Find out if your senior bought long-term care insurance and ask to see a copy of the policy. If you don’t understand it, ask an experienced estate or financial planning professional for help. Long-term care insurance can help cover the costs of care services that regular health insurance does not cover. It's important to understand the terms, benefits, and limitations of any policy and how it fits into the overall care plan. There are waiting periods for most policies before coverage begins. If they are not in good health or are too old, premiums for a new policy may be prohibitive.
If the family anticipates relying on Medicaid to cover the cost of long-term care, a Medicaid Asset Protection Trust (MAPT) should be discussed. Trying to simplify qualifying for Medicaid by transferring assets to children, including the family residence, creates many unexpected problems. Medicaid has a five-year look-back period. Any transferred assets will be uncovered, resulting in coverage being denied. A MAPT protects assets from being counted for Medicaid eligibility. However, this trust must be created and assets transferred five years before applying for benefits. Read more about Medicaid Planning in our article: What Is Asset Protection Planning?
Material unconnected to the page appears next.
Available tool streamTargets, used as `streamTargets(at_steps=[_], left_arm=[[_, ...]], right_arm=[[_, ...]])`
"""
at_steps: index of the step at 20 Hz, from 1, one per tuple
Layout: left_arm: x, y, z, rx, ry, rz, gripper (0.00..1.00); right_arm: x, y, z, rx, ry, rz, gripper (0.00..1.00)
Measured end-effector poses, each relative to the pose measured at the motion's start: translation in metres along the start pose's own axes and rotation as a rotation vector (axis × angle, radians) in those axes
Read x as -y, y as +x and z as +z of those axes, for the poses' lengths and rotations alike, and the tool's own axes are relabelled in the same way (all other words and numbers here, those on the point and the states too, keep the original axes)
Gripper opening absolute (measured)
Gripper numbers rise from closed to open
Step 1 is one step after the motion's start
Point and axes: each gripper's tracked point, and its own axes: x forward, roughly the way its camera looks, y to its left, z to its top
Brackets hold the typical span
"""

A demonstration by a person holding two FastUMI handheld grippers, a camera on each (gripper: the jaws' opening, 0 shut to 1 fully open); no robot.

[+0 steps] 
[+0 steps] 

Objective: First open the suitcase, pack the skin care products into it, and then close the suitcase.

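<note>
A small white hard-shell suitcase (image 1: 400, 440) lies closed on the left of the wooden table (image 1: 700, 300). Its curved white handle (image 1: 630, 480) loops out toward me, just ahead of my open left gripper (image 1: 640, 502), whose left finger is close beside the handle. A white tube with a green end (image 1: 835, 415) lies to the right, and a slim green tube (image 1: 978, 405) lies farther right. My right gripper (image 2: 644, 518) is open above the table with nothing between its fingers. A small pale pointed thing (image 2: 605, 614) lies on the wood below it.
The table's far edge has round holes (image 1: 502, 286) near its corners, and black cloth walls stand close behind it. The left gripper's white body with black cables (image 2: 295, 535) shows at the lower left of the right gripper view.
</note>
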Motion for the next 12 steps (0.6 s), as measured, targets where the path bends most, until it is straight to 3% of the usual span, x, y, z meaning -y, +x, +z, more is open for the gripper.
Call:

As your senior continues to age, they may require more healthcare support. Planning for these care needs in advance is essential. Talk with your senior about how they plan to pay for potential healthcare costs and help them develop a plan to ensure that they can afford the care they need.
Moving from the family home to a continuing care residence is another solution. These communities offer different levels of care, which change as the individual or couple’s needs change. Finding the right one requires considerable due diligence. The financial health of the organization, whether or not there is a doctor on premises, what local hospitals are affiliated with the community, whether or not the apartment will be guaranteed to be sold and money returned to the family upon the passing of the individual or surviving spouse, etc., are all considerations to help you make the right choice.
If your aging family member has an estate plan, when was it last reviewed? They should address this (if they don’t have one) as soon as possible by working with an experienced estate planning attorney. Discuss what types of legal documents such as a will or trusts that outline their wishes for their assets after they die. Their estate plan should also include several documents addressing incapacity. These include Power of Attorney, so a designated person can manage financial and business affairs. A Medical Power of Attorney is also needed if the parent cannot express their wishes for medical care. A Living Will is a separate document containing their wishes for treatments they do and do not want to be used to be kept alive. Understanding your elderly loved one's estate plan can help you prepare for potential inheritances and ensure that their wishes are fulfilled.
Family caregivers should work with an experienced attorney specializing in retirement planning and intergenerational wealth transfer like Robert W. Haley. As a Certified Elder Law Attorney (CELA®), he can help you navigate the complex financial landscape of caring for aging parents, while also managing your own retirement savings. Schedule a free call to get the discussion started.
Long-term care planning is not a one-time discussion but an ongoing conversation that evolves as needs change. Planning before the need arises, regular check-ins with your senior, and updates to the care plan are essential to ensure that the needs of your loved one are continually met.